Ultimately, HDE 7.091/EX is a restrained and technically precise decision. It does not liberalise Brazilian internal surname law. It does not dissolve the state’s control over civil status. What it does is confirm that ordre public remains a high threshold in recognition proceedings of foreign rulings. In an era of increasing personal mobility and multi-layered identities, this approach reinforces a central intuition of private international law: the stability of personal status across borders is itself a value worthy of legal protection.

 

3 replies
  1. Ted Folkman says:

    Thank you for this interesting report. If I may offer a minor correction: the name change proceeding was in the Supreme Court of New York for Suffolk County (New York calls its first-instance court the “Supreme Court”), not the Supreme Judicial Court for Suffolk County, which is what Massachusetts calls the single-justice session of its highest appellate court.

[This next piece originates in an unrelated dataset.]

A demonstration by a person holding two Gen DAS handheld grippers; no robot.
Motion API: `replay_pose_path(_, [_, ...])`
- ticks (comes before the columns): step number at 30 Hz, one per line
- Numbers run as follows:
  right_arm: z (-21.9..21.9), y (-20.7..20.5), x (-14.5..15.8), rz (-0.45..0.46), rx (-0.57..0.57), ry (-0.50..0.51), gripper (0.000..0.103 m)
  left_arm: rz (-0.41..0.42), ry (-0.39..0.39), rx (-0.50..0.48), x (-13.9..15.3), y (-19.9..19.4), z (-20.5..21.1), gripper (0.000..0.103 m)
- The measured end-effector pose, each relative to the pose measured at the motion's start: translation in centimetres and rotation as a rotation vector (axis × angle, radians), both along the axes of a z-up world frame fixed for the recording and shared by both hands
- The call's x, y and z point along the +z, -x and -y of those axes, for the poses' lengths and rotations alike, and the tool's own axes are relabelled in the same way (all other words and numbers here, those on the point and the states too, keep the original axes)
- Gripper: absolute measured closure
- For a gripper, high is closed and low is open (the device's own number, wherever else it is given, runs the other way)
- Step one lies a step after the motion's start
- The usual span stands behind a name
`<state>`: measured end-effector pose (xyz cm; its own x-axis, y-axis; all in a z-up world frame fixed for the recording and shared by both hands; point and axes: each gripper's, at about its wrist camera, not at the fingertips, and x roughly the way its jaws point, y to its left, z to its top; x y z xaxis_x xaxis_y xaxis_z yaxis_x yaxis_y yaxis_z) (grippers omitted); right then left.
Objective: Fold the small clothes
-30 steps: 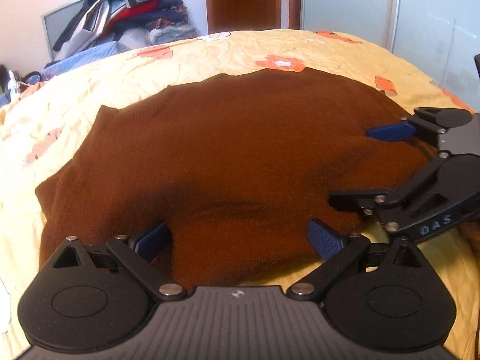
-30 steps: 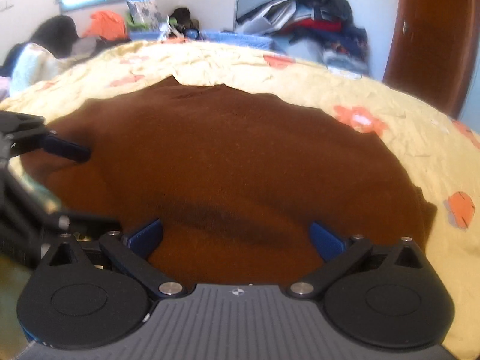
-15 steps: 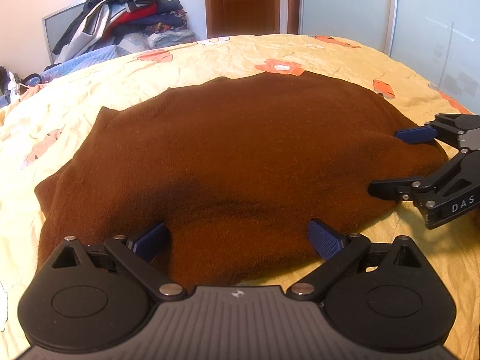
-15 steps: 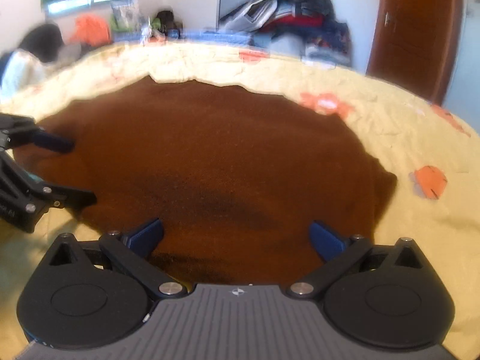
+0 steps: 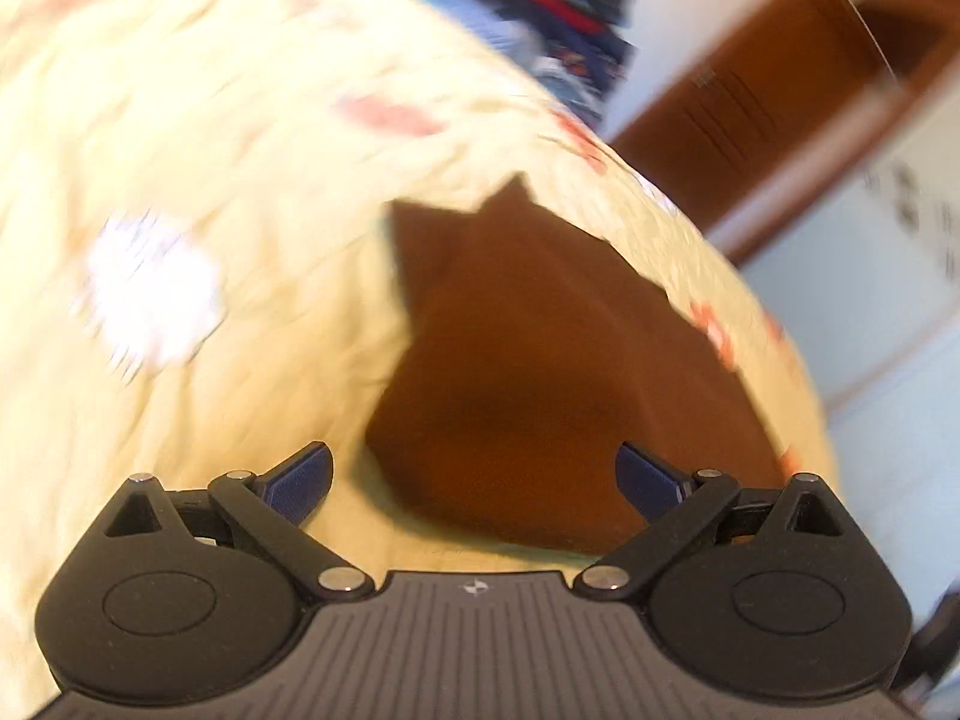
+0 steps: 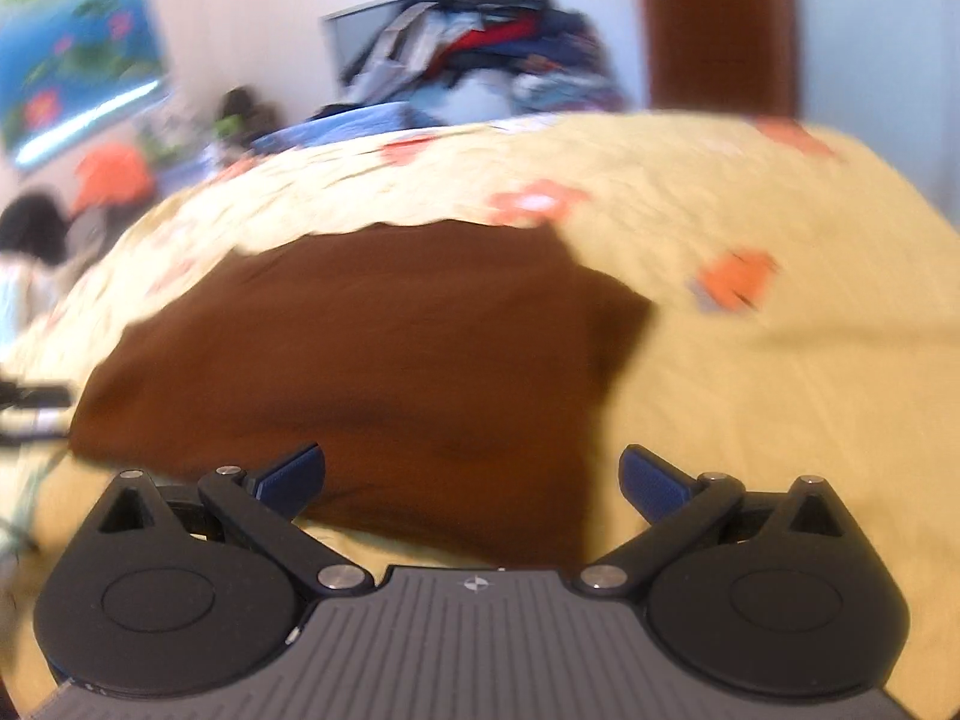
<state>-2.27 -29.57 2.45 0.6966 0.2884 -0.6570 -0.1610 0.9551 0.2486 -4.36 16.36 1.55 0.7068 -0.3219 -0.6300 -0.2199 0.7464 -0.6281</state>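
While both views smear with motion, we carry the left tool (image 5: 474, 483) and the right tool (image 6: 471, 480) with their blue pads spread wide and nothing between them. Our brown garment (image 6: 372, 360) lies flat on the yellow flowered bedspread (image 6: 780, 396), one corner jutting toward the right. We judge that each tool sits low at the near hem, apart from the cloth, so that we can choose corners to pinch for a fold.

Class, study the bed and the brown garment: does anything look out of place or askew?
Nothing damaged or spilled. The brown garment lies flat on the yellow floral bedspread; clothes pile heaped untidily behind.
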Motion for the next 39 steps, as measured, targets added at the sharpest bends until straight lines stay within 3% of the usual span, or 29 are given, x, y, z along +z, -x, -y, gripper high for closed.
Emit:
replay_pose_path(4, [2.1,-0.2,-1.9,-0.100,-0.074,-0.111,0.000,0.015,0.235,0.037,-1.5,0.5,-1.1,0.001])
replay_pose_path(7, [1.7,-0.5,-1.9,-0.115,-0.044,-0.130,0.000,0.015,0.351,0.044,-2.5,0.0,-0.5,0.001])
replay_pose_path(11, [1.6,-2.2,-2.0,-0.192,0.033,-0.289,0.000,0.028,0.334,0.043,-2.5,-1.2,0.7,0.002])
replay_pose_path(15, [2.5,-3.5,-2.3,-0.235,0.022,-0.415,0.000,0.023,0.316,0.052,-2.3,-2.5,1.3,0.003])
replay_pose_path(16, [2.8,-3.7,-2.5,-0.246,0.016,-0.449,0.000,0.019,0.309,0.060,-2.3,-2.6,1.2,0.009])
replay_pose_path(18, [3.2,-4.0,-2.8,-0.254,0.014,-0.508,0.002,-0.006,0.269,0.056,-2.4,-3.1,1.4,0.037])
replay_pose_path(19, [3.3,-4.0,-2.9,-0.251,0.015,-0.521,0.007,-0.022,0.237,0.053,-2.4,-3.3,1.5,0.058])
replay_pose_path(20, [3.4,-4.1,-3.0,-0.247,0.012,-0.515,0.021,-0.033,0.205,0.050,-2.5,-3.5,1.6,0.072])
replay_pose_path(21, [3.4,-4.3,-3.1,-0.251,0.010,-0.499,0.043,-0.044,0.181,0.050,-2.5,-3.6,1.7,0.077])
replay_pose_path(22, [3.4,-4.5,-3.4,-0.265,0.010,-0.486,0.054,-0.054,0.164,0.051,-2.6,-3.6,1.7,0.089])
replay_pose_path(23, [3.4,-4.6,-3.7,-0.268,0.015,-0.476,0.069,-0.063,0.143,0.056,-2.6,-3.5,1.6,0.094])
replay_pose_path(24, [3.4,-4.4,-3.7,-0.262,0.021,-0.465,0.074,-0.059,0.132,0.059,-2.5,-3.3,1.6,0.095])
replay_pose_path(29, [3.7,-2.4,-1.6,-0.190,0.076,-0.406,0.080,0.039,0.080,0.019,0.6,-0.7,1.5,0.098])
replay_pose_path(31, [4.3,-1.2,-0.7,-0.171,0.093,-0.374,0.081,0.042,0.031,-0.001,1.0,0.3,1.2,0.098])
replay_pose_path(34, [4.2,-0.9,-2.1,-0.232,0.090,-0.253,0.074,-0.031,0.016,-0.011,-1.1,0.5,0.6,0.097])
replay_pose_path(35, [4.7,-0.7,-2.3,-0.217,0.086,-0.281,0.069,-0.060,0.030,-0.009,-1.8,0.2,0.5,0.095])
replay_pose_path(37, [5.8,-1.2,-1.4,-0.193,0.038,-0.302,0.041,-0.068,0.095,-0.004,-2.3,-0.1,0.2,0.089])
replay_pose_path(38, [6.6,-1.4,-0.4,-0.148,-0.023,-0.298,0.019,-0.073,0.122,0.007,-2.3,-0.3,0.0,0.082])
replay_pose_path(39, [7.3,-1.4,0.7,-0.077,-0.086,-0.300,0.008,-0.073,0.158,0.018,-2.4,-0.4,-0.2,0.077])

  2. Dr. Kishor Shankar Dere FCIArb says:

    Life is not as easy as it appears to be. Law adds to the complexities. Prof Dr João Costa-Neto and Dr Pedro Pagano Payne’s post points out how difficult it is for an individual even to change his or her name after moving from one jurisdiction. It is a long saga replete with ordeals.
    In Common Law systems, name change is relatively less cumbersome, usually via unilateral instruments, of course subject to few administrative clearances. In Civil Law jurisdictions such as Germany and Austria, name changes are, however, treated as exceptional and therefore, necessitate an ‘important or relevant reason’ under public-law procedures. Thus, for some legal systems, it is basically an element of personal identity while for others it is part and parcel of a structured institution that is rooted in family and wider public-order concerns. Although Brazil is a civil law jurisdiction, in recognition proceedings, it is commendable that Brazil’s apex Court with private law jurisdiction undoubtedly preferred continuity of status formed at the domicile. Therefore, stability of personal status across borders is itself a value worthy of legal protection, aptly remark the authors.

  3. Francisco Suárez says:

    Thank you for your interesting post.
    This decision is perhaps an example of the difficulties we have in Latin-America in determining the right recognition method for foreign decisions which perhaps do not have a contentious nature, as well as other acts of civil status. Subjecting them to exequatur procedures may be fine, but recognition judges will then have to juggle with controlling indirect jurisdiction, questions of effectiveness and res judicata or due notice of claims, in cases in which these elements are not self-evident in the foreign procedure. It also highlights problems in controlling the right requisites after deciding which method to use. If controlling the foreign judgment through art 963 of the Brazilian CPC, an analysis of the applicable law under art 7 of LINDB seems odd. Controlling applicable law to vested rights in matters of status could undermine the very principle of continuity. This is why Latin-American countries have recognition clauses (see art. 7 of the Inter-American Convention on General Rules of PIL) to correct the results created by their conflict-of-law rules when generating limping situations.
    In Venezuela, we suffer from the same problems that our Brazilian friends. However, the treatment of public policy made by the judgment is indeed encouraging. Thank you again for sharing your analysis!